**ACTIVITY**
Please copy out the full listing that follows exactly; no picture belongs in the copy.

**DATASET CONTENT**

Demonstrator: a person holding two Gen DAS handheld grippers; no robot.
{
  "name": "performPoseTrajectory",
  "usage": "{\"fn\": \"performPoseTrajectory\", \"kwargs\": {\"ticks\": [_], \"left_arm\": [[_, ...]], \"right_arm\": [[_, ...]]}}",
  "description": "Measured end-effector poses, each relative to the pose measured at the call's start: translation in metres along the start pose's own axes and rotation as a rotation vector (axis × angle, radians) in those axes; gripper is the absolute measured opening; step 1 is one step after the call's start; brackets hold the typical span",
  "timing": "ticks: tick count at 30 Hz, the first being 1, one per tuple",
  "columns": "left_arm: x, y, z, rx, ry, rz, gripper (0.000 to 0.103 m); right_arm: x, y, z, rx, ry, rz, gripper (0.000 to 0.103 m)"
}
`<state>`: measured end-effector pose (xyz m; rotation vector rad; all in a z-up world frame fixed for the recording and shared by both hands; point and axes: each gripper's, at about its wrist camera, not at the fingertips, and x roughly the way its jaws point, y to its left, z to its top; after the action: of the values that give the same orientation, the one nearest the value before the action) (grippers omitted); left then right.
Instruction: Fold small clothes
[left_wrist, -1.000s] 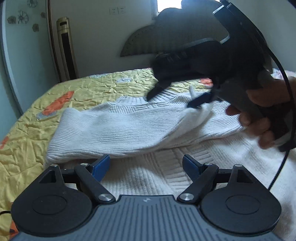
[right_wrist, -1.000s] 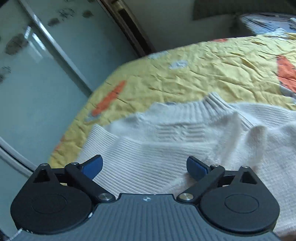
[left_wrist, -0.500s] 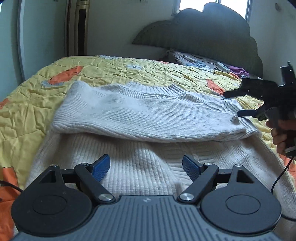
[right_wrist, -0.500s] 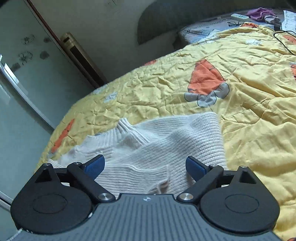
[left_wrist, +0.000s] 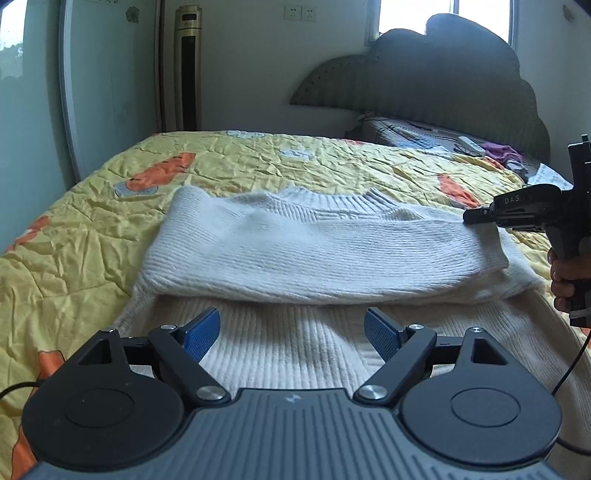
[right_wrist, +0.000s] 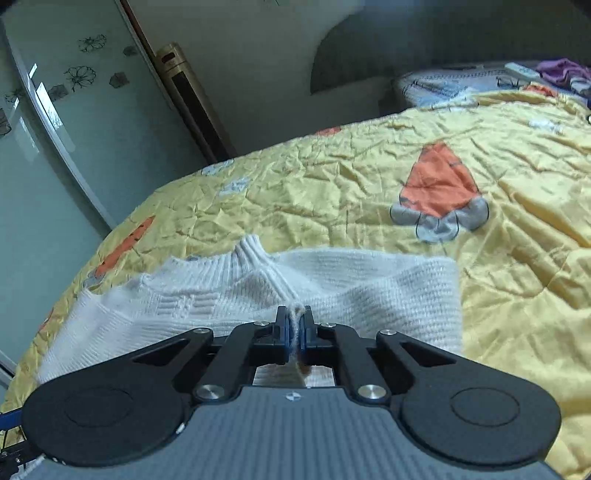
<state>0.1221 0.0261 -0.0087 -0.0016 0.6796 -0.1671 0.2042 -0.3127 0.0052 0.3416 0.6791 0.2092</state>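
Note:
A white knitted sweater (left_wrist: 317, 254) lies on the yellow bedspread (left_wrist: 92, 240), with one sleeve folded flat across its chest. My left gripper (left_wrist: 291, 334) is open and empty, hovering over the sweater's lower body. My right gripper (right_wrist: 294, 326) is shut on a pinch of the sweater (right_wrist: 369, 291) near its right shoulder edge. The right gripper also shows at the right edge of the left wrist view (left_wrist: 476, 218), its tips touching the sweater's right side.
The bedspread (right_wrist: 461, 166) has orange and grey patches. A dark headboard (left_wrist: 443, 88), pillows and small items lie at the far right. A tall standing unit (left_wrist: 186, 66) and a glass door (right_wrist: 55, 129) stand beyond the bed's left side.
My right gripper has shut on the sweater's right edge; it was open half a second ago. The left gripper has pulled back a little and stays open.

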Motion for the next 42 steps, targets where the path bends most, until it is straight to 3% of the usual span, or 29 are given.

**YOUR RESPONSE**
Demonstrator: a person holding two Gen DAS handheld grippers; no robot.
{
  "name": "performPoseTrajectory",
  "usage": "{\"fn\": \"performPoseTrajectory\", \"kwargs\": {\"ticks\": [_], \"left_arm\": [[_, ...]], \"right_arm\": [[_, ...]]}}",
  "description": "Measured end-effector poses, each relative to the pose measured at the call's start: translation in metres along the start pose's own axes and rotation as a rotation vector (axis × angle, radians) in those axes; gripper is the absolute measured opening; step 1 is one step after the call's start; brackets hold the typical span",
  "timing": "ticks: tick count at 30 Hz, the first being 1, one per tuple",
  "columns": "left_arm: x, y, z, rx, ry, rz, gripper (0.000 to 0.103 m); right_arm: x, y, z, rx, ry, rz, gripper (0.000 to 0.103 m)"
}
`<state>`: measured end-effector pose (xyz m; rotation vector rad; all in a z-up world frame fixed for the recording and shared by both hands; point and axes: each gripper's, at about its wrist camera, not at the fingertips, and x roughly the way its jaws point, y to its left, z to its top; after the action: of the values that give the same orientation, the one nearest the value before the action) (grippers omitted); left then right.
Instruction: Fold small clothes
[left_wrist, -1.000s] 
[right_wrist, -1.000s] 
[left_wrist, -0.500s] 
[right_wrist, -0.500s] 
[left_wrist, +0.000s] 
[right_wrist, +0.000s] 
<state>0.1221 0.0261 -0.0087 -0.0016 0.6796 -0.1671 0.2042 -0.3127 0.0052 0.3416 0.6791 0.2092</state>
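Note:
A white knitted sweater (left_wrist: 317, 254) lies on the yellow bedspread (left_wrist: 92, 240), with one sleeve folded flat across its chest. My left gripper (left_wrist: 291, 334) is open and empty, hovering over the sweater's lower body. My right gripper (right_wrist: 294, 326) is shut on a pinch of the sweater (right_wrist: 369, 291) near its right shoulder edge. The right gripper also shows at the right edge of the left wrist view (left_wrist: 476, 218), its tips touching the sweater's right side.
The bedspread (right_wrist: 461, 166) has orange and grey patches. A dark headboard (left_wrist: 443, 88), pillows and small items lie at the far right. A tall standing unit (left_wrist: 186, 66) and a glass door (right_wrist: 55, 129) stand beyond the bed's left side.
My right gripper has shut on the sweater's right edge; it was open half a second ago. The left gripper has pulled back a little and stays open.
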
Motion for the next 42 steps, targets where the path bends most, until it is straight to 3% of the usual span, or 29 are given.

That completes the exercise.